That’s a slick idea. Although, I’m sticking with the breakout board because I’m using pin headers to eliminate the hookup wires and make everything look cleaner.


----------



## ChunkyKarma

Gordo said:


> https://www.mouser.com/ProductDetail/633-M201503DC


That link takes you to a switch that is ON - (OFF).  Isn't this the one we're looking for: ON-ON? It's less expensive as well:


			https://www.mouser.com/ProductDetail/633-M2012TNW01-DC


----------



## Gordo

Hmmm, when I hit the link it takes me to an on-on switch.


----------



## Big Monk

Gordo said:


> Hmmm, when I hit the link it takes me to an on-on switch.



Same here.


----------



## Robert

The switch at the link shows "ON-(ON)" in the description, but "ON-(OFF)" lower down the page in the specs.

One thing you have to be careful for is when a state is shown in parentheses the switch is usually momentary in that position.

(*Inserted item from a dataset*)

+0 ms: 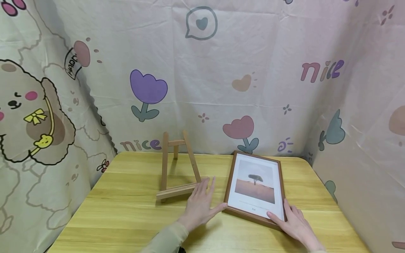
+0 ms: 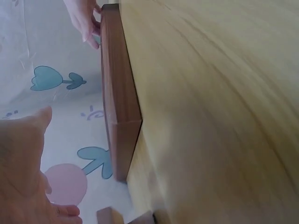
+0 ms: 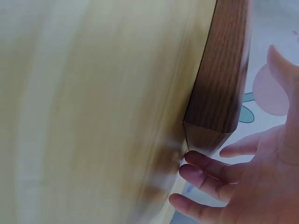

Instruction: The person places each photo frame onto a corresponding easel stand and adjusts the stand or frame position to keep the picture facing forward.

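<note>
A brown wooden picture frame [image 1: 254, 186] lies face up on the table, slightly turned, with a print of a lone tree behind its front. My right hand [image 1: 295, 221] is at its lower right corner, thumb over the face and fingers along the side. In the right wrist view, loosely bent fingertips meet the corner of the frame [image 3: 219, 74], while the thumb stands away from it. Left of the frame stands a small wooden easel [image 1: 164, 165]. My left hand [image 1: 200, 205], fingers extended, is in front of the easel ledge's right end, thumb spread towards the frame's lower left corner.
The wooden table [image 1: 126, 211] has a light yellow grain. Patterned cloth [image 1: 202, 70] hangs behind it and on both sides, close to the table's back edge. The easel and the picture frame both stand towards the back half of the table.
</note>
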`<action>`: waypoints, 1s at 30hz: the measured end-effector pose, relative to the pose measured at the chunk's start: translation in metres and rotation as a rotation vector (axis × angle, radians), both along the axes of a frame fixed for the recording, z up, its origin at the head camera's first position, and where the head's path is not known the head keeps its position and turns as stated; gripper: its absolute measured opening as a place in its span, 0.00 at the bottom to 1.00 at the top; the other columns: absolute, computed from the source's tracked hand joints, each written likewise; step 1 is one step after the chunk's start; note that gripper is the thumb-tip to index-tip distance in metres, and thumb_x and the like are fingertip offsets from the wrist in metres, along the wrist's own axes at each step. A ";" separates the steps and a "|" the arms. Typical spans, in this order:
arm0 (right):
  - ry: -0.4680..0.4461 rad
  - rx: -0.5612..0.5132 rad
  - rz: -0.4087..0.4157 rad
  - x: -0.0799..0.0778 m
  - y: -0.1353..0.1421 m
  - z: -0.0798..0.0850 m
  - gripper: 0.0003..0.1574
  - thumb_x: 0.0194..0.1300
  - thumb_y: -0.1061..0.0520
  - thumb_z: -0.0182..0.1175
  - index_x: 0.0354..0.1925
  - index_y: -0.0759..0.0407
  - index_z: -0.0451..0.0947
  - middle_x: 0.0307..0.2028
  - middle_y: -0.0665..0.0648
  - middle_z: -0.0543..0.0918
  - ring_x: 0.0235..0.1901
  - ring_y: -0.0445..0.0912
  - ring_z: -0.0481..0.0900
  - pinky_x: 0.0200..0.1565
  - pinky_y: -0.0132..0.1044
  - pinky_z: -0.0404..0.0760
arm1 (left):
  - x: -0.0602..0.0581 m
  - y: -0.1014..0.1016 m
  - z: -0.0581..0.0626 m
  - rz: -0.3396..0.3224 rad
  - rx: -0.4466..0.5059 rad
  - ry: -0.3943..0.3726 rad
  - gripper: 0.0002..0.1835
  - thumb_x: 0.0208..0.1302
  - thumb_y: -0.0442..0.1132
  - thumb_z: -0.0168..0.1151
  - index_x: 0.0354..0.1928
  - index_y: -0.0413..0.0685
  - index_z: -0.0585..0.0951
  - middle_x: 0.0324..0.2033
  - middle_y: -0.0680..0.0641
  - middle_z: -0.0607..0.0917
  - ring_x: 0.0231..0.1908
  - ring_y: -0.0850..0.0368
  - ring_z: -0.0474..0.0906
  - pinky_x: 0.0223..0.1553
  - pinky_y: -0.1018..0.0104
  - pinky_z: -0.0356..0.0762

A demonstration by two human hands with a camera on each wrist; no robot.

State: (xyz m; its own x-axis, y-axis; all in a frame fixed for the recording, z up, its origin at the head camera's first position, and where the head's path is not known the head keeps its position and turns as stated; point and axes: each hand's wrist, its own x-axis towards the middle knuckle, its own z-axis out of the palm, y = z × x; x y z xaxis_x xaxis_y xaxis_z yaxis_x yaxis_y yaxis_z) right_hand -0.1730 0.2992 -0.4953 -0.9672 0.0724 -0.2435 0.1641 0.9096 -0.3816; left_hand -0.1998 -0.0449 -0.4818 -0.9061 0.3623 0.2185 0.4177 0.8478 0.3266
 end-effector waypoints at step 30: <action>0.067 -0.331 0.038 0.010 0.015 -0.010 0.61 0.62 0.45 0.69 0.71 0.83 0.51 0.57 0.78 0.73 0.52 0.55 0.78 0.47 0.42 0.81 | -0.012 0.042 -0.027 -0.037 0.041 -0.251 0.62 0.59 0.79 0.54 0.80 0.41 0.48 0.71 0.35 0.66 0.68 0.39 0.66 0.65 0.44 0.70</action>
State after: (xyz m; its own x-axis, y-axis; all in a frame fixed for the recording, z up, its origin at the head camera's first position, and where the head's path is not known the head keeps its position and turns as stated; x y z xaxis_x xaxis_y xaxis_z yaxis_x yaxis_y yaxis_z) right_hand -0.1626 0.3145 -0.5054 -0.9824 -0.0367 -0.1833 0.0966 0.7399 -0.6658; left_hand -0.2114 -0.0027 -0.5084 -0.9199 0.3920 0.0040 0.3502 0.8172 0.4578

This is the switch I used:


			https://www.mouser.com/ProductDetail/633-M2012TNW01-DC


----------



## Big Monk

Just a heads up: I was putting my order list together for the Paragon Mini, Kliche Mini and Electrovibe. I found everything I needed between Small Bear, Tayda, and Jameco.

Jameco has the 9203 LDRs in stock. They have a $20 minimum on orders or else you get hit with a $10 surcharge so I bought 8 and a couple of Burr Brown ICs for auditioning in my Boss SD-1 once i get an IC socket in there.


----------



## Gordo

Double checked my bom from Mouser and it's the:

M2012TNW01-DC
NKK Rocker Switches
US HTS:8536509065 ECCN:EAR99 COO:CN

I have to admit though that I'm always nervous ordering from Mouser for odd stuff like this cuz I usually goof it up.  This one was a winner though.


----------



## highway31

Hey boys and girls,
I just finished my Electovibe 😊 Building was great and it works like expected! 👍
I attach some pictures.
Jimi


----------



## andare

highway31 said:


> Hey boys and girls,
> I just finished my Electovibe 😊 Building was great and it works like expected! 👍
> I attach some pictures.
> Jimi


Beautiful work! How did you make the light shield?


----------



## Big Monk

N


highway31 said:


> Hey boys and girls,
> I just finished my Electovibe 😊 Building was great and it works like expected! 👍
> I attach some pictures.
> Jimi


Nice build!

I will say though, I believe some members and admins here have shown that the light shield is not really required.


----------



## Gordo

Light shield is nice for the setup but once it's closed up you should be good.  Man, that's a great job.  I love the red knobs and the way the red/black theme carries over to the inside.  Nicely done!


----------



## andare

I've been seeing those red electros on boards everywhere lately.


----------



## andare

Big Monk said:


> That’s a slick idea. Although, I’m sticking with the breakout board because I’m using pin headers to eliminate the hookup wires and make everything look cleaner.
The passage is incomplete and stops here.